Michael is currently in theaters.

Mother Mary
Dir. David Lowery
112 min.

Mother Mary is a tedious film. To say so feels lazy and disengaged, as if you’ve refused to accept the challenge its accomplished writer-director, David Lowery, has presented to his audience. It is recognizably the work of the audacious fantasist responsible for A Ghost Story and The Green Knight—and, to no small extent, even mainstream fare like Pete’s Dragon and Peter Pan & Wendy—and he’s exploring uncharted waters here, stripping the plotting to the barest essentials while drifting off into metaphysical and spiritual realms that wholly dispense with convention. Yet the basic gamble with a project as abstract as Mother Mary is that the filmmaker will be able to bring you onto his wavelength, and there’s no shortage of effort on Lowery’s part to conjure the audiovisual rapture necessary to make it happen. 

YMMV. Your Mileage May Vary. 

Without the emotional ballast of A Ghost Story, in which a bedsheet specter experiences the passing of time in the same space, or the chivalric quest of The Green Knight, Mother Mary plants its feet on much shakier ground. Despite the ear-catching language over the opening images, in which one woman describes another as a “malignancy” and a “carcinogen,” Lowery sets up a two-hander that’s less dramatically combustible than it seems. In the wake of a catastrophic accident, the arena-filling pop star of the title, played by Anne Hathaway, flies to England in a crisis, seeking an image makeover from Sam Anselm (Michaela Coel), her estranged costume designer. Mary and Sam had once been close collaborators—and, the film suggests, friends on a more intimate level than that—but their partnership ended abruptly and Sam isn’t happy to see Mary turn up at her remote studio, asking for a new dress. 

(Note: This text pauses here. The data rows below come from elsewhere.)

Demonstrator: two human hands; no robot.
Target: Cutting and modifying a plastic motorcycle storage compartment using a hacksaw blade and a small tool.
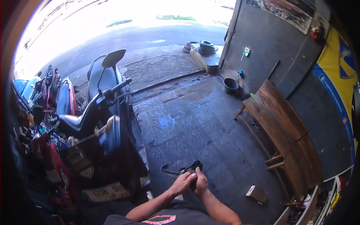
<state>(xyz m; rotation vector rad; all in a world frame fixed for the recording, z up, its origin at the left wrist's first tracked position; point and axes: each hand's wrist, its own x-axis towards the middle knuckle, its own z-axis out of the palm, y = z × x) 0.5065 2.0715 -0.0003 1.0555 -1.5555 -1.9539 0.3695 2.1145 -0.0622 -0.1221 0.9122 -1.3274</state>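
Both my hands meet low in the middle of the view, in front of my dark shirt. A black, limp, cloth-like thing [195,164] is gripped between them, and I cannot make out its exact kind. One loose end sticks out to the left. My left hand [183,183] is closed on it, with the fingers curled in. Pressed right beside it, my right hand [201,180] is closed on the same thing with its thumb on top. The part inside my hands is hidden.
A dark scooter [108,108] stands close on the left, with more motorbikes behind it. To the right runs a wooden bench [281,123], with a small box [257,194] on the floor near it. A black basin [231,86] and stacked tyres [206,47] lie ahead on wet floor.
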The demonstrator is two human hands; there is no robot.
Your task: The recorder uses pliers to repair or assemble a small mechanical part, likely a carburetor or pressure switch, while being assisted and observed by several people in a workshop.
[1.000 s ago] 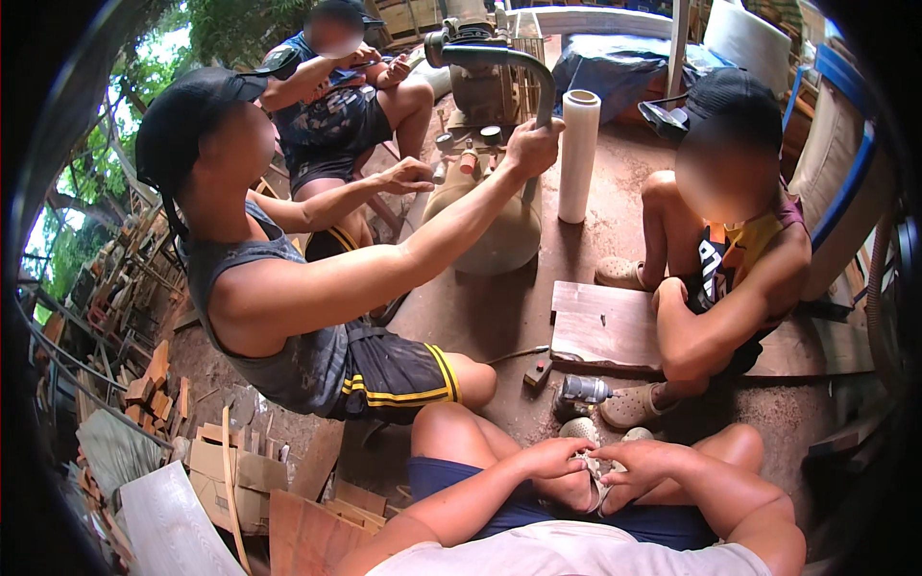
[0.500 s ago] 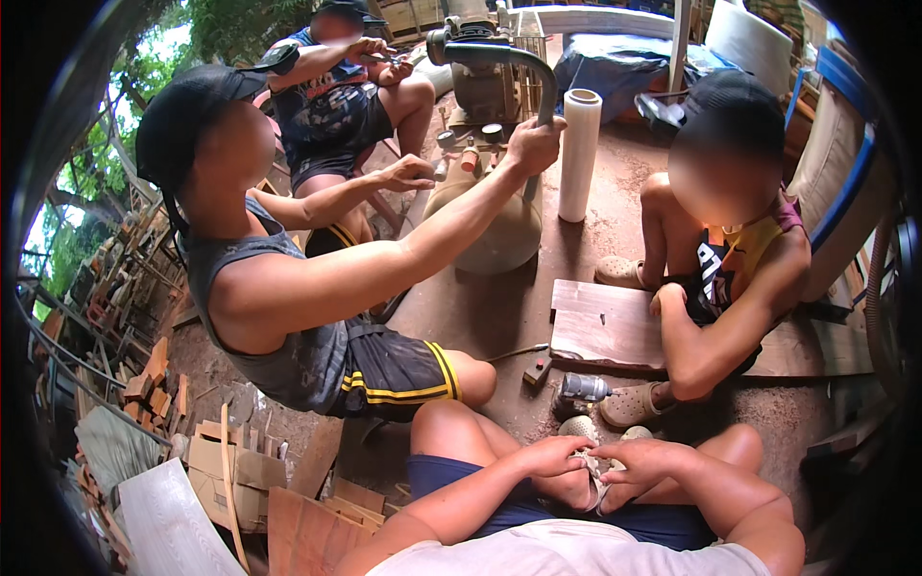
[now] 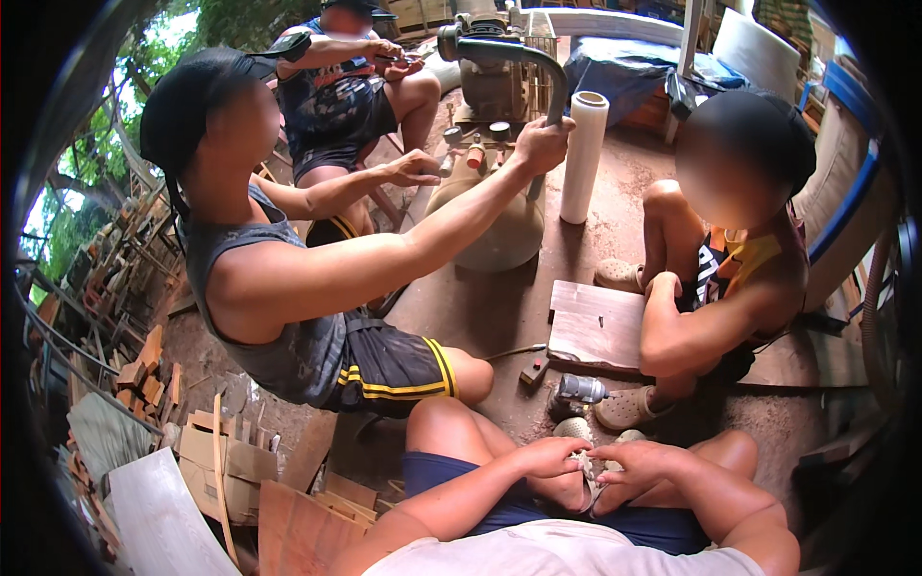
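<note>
My left hand [image 3: 550, 457] and my right hand [image 3: 642, 465] meet over my knees at the bottom of the view. Both pinch a small pale object [image 3: 585, 469] between their fingertips; what it is cannot be told. My forearms come in from the lower edge over dark blue shorts [image 3: 461, 480]. Just beyond my hands a small metal cylinder [image 3: 580, 388] lies on the dirt floor.
A person in a grey vest [image 3: 288, 288] sits at left and grips the curved metal handle [image 3: 523, 62] of a machine above a tan tank [image 3: 495, 221]. A second person [image 3: 346, 86] sits behind, a third [image 3: 730, 278] crouches at right by a wooden board [image 3: 597, 326]. A white film roll [image 3: 584, 154] stands upright. Wood scraps [image 3: 221, 461] pile up lower left.
My hands have stayed together on the small pale object. The person at left keeps a hand on the machine handle; the view has shifted only slightly.
</note>
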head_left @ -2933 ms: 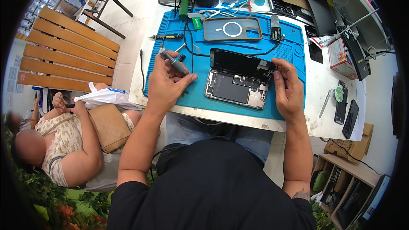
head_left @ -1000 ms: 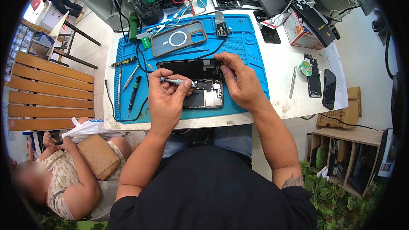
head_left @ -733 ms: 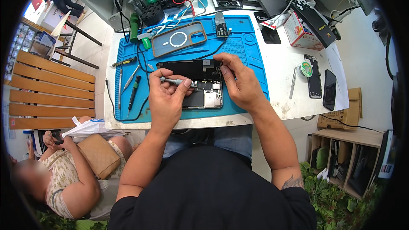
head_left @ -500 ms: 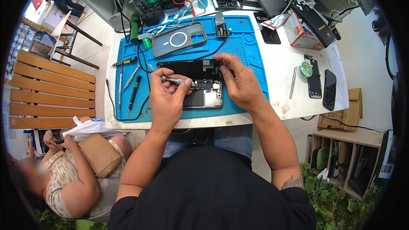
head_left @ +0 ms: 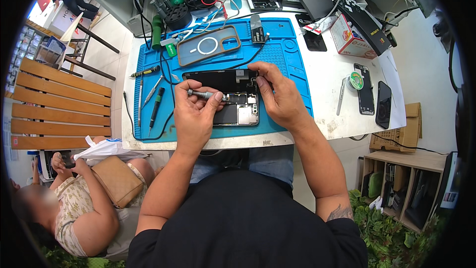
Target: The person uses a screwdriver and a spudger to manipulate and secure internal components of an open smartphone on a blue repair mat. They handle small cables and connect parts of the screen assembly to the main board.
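Tools (head_left: pixel 156 111) lie on the mat (head_left: pixel 297 77) left of the opened phone (head_left: pixel 247 115). The left hand (head_left: pixel 195 114), partly hiding it, pinches a grey screwdriver (head_left: pixel 201 94); the right hand (head_left: pixel 278 92) seemingly pinches the raised screen (head_left: pixel 223 78).

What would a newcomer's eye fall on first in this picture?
Probably the opened phone near the front of the bright blue mat, its raised screen held at the right by the right grip. Next, the grey screwdriver in the left grip, pointing at the phone's inside. Behind them, a brown-rimmed case lies on the mat.
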The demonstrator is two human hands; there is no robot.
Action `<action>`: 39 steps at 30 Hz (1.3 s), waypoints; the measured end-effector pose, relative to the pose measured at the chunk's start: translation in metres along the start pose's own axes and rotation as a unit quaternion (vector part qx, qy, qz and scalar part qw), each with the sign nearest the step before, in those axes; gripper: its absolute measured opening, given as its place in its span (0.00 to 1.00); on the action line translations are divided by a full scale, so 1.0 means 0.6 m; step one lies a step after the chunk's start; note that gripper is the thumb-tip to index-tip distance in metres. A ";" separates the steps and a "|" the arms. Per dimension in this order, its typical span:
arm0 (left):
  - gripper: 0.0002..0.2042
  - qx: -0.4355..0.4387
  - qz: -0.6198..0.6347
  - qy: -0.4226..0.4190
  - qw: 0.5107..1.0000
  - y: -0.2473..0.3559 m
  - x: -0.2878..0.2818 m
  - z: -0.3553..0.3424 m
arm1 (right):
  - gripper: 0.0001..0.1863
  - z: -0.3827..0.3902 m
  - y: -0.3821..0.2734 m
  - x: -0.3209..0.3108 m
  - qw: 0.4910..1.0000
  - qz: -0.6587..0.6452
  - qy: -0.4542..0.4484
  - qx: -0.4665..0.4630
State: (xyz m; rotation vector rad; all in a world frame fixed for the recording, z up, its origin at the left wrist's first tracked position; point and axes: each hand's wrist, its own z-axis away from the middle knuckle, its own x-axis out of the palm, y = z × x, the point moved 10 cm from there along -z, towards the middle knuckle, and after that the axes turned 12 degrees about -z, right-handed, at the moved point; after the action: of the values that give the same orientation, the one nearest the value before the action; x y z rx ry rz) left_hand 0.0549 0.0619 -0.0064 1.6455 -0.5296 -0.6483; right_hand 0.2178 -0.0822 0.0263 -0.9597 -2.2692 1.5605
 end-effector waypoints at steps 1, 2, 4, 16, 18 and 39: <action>0.21 0.000 -0.002 -0.001 1.000 0.001 0.000 0.000 | 0.17 0.000 -0.001 0.000 1.000 0.002 0.000 0.000; 0.21 -0.001 -0.004 -0.002 1.000 0.001 0.000 0.000 | 0.17 -0.001 -0.001 0.000 1.000 0.001 0.001 0.000; 0.22 0.001 -0.007 -0.002 1.000 0.002 0.000 0.000 | 0.17 0.000 -0.001 0.000 1.000 -0.001 0.002 0.002; 0.21 0.099 -0.119 0.007 0.988 0.035 0.009 0.014 | 0.17 0.000 0.001 0.000 1.000 -0.005 0.003 0.000; 0.21 0.132 -0.174 0.003 0.976 0.049 0.014 0.017 | 0.17 0.000 0.003 -0.001 1.000 -0.004 0.003 -0.003; 0.34 0.320 -0.352 -0.149 0.867 0.140 0.065 -0.014 | 0.17 -0.001 -0.005 -0.001 1.000 0.010 -0.001 -0.008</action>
State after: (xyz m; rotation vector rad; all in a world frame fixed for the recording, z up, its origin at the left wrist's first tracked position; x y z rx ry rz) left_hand 0.0906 0.0281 0.0725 2.4183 -0.3640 -1.3908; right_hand 0.2173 -0.0826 0.0295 -0.9879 -2.2835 1.5551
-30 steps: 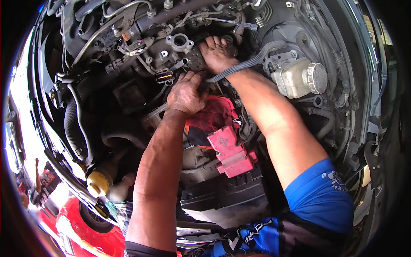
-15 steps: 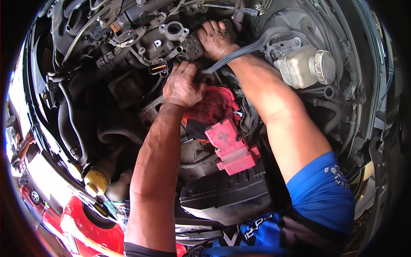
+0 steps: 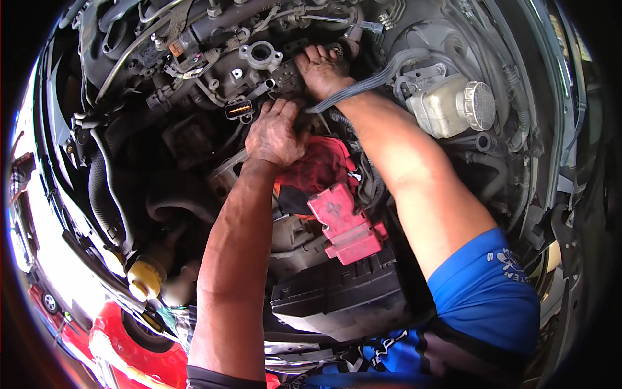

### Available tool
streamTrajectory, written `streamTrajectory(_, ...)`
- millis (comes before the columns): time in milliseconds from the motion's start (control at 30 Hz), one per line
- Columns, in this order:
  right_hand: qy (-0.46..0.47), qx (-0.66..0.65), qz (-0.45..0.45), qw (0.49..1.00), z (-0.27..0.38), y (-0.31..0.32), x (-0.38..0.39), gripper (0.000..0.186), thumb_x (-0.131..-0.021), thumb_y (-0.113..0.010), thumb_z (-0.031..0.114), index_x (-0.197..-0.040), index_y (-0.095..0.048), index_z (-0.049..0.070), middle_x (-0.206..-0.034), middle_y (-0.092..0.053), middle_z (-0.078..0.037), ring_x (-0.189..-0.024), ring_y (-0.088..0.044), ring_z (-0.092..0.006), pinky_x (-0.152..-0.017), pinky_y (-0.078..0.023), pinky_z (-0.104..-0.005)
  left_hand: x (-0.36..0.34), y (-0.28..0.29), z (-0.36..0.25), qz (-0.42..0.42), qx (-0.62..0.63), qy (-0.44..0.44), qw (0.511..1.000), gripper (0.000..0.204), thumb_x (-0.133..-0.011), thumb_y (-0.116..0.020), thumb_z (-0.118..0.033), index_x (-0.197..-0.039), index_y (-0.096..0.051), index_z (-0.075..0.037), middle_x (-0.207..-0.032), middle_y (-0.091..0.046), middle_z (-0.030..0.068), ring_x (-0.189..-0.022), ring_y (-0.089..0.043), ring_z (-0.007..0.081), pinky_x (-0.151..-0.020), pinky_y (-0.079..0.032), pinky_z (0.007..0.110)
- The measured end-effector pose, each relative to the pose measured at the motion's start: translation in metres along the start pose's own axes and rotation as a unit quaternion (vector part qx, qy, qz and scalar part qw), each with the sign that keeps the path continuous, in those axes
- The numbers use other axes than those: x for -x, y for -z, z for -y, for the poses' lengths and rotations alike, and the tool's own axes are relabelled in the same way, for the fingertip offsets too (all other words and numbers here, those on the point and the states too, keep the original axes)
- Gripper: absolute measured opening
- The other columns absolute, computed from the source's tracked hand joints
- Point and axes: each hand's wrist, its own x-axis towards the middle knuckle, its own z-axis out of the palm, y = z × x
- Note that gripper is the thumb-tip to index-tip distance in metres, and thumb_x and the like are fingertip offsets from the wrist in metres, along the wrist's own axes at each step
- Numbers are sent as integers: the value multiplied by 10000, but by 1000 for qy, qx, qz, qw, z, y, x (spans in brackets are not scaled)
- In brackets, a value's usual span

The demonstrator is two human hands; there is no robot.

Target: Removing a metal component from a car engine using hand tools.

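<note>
In an engine bay, both of my hands reach to a dark metal part (image 3: pixel 285 79) on the engine's near side. My left hand (image 3: pixel 275 135) has its fingers together and curled over the part's lower edge; the fingertips are partly hidden. On the part's right side rests my right hand (image 3: pixel 324 74), fingers bent around it. A grey sleeved hose (image 3: pixel 369 81) lies across my right wrist. Left of the part are a round flanged port (image 3: pixel 261 56) and a black connector (image 3: pixel 240 109). A stained red cloth (image 3: pixel 316 165) sits just below my left hand.
A faded red plastic cover (image 3: pixel 343 220) and a black box (image 3: pixel 340 295) lie between my forearms. To the right stands a whitish fluid reservoir (image 3: pixel 444 109) with a round cap. A yellow cap (image 3: pixel 144 280) is at lower left, with a red car (image 3: pixel 139 353) beyond the bay.
The whole view has shifted slightly, so the engine appears a little lower. Both hands keep nearly the same places on the metal part.
</note>
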Motion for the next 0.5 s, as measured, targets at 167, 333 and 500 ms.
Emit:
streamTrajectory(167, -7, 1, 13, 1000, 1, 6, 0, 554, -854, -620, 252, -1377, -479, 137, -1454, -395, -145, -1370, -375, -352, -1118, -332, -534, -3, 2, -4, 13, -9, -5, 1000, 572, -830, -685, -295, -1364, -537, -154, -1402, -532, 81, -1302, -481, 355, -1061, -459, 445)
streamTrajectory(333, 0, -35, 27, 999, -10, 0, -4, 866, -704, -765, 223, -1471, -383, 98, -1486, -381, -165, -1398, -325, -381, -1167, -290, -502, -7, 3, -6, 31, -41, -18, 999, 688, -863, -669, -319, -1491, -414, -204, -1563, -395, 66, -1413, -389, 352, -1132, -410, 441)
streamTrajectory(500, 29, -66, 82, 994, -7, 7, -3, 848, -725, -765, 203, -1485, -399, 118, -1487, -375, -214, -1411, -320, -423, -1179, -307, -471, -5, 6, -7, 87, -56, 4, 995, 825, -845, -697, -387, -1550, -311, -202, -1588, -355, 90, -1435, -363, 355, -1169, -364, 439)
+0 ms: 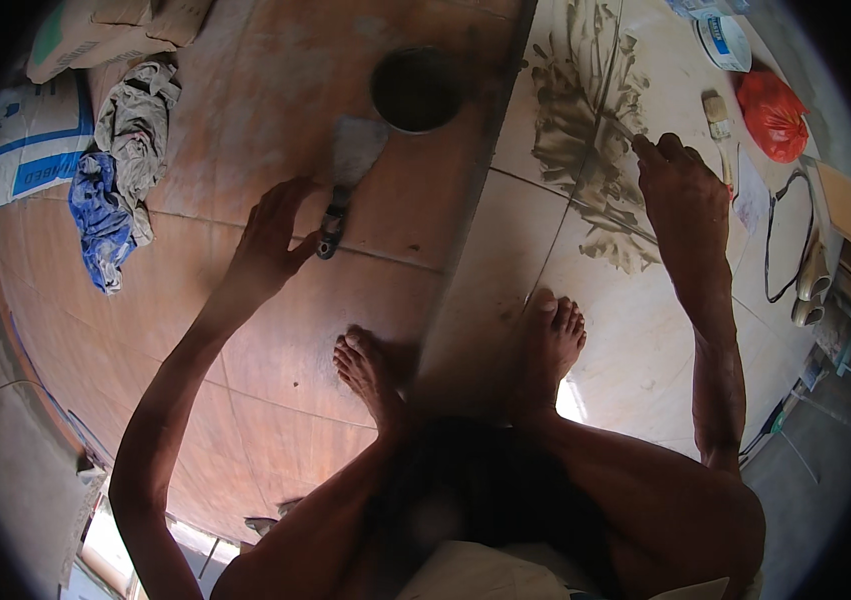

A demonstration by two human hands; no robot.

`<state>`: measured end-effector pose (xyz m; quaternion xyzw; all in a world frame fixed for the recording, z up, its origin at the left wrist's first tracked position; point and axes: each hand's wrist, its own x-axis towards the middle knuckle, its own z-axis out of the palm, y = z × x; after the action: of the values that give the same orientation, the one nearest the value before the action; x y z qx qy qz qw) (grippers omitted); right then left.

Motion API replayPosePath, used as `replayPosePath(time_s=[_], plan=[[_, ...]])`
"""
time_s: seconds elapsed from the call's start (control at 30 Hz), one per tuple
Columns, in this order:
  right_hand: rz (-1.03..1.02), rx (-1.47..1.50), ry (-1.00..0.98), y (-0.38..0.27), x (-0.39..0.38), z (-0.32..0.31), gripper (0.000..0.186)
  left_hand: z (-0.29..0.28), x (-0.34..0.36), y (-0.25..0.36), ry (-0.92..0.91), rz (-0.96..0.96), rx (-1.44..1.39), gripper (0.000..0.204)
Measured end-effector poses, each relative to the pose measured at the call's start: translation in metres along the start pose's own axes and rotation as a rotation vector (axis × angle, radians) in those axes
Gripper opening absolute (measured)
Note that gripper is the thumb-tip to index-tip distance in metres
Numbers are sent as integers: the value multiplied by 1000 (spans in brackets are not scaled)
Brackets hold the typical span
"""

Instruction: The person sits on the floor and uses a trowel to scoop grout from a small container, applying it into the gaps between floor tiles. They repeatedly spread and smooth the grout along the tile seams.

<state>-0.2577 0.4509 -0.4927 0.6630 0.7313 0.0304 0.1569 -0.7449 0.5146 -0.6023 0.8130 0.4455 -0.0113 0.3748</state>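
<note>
My left hand [270,238] is over the brown tiles with its fingers apart and nothing in it. Its thumb comes close to the dark handle of a putty knife [355,150]; whether they touch, I cannot tell. The knife's wide pale blade points away, toward a round dark bowl [415,130]. On the right, my right hand [683,185] is closed round a thin flat tool [619,126], mostly hidden by the fingers. That tool meets a patch of wet, grey-brown paste [565,140] smeared in streaks across the white tiles and over their joint.
A paintbrush [717,115], a red plastic bag [773,115] and a white tub [723,42] are at the far right. Slippers [811,285] lie near a dark cord. Crumpled cloths [135,130] and a sack [30,140] are at left. A low step edge [490,130] separates the two floors.
</note>
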Motion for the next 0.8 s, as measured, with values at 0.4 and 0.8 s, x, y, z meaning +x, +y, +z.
replayPosePath(time_s=[0.4, 0.8], plan=[[65, 106, 68, 4, -8, -11, 24, 1, -5, -6, -24, -19, 17, 72], [-2, 398, 121, 9, -54, -21, 34, -4, -6, -1, -6, -24, 20, 72]])
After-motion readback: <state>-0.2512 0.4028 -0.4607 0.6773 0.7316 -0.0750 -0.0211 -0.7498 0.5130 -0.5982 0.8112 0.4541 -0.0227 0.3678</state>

There’s a hushed intensity to the dynamic between Mary and Sam that comes through more in the performances—Coel measured and intense, Hathaway a steady rivulet of tears—than in dialogue that dances around the conflict. Though he takes advantage of the austere theatrical space of Sam’s studio, Lowery occasionally cuts away to Mary’s live shows, where her Biblical chic image and shimmering anthems (Charli XCX and FKA Twigs are among the songwriters) have made her a cult of personality. Yet Sam finds her in a vulnerable place, her stardom dimmed to a level where the two can revisit a breakup that Sam hasn’t gotten over, despite her own ascendence to the top of the fashion world. 

Given Lowery’s interest in fantasy and the supernatural, Mother Mary doesn’t limit itself to interpersonal conflict for long, pivoting instead to a more mysterious connection between the two women involving a shared spirit. In the film’s most gripping scene by far, FKA Twigs cameos as a fan who leads Mary and her entourage through a séance that takes a few shocking turns and changes the trajectory of her life. (Or, perhaps, realigns her trajectory with Sam’s.) Lowery tries to express Mary and Sam’s psychological stress in exultant visual terms, but there’s so little clarity to their relationship that the images feel like elements of a music video that are just getting assembled. The words these characters say to each other are mostly boring and obscure, and it’s a mad scramble to figure out what’s making them so agitated. Keeping up with the film becomes as hard as it is to care. — Scott Tobias

Mother Mary is now played in limited release.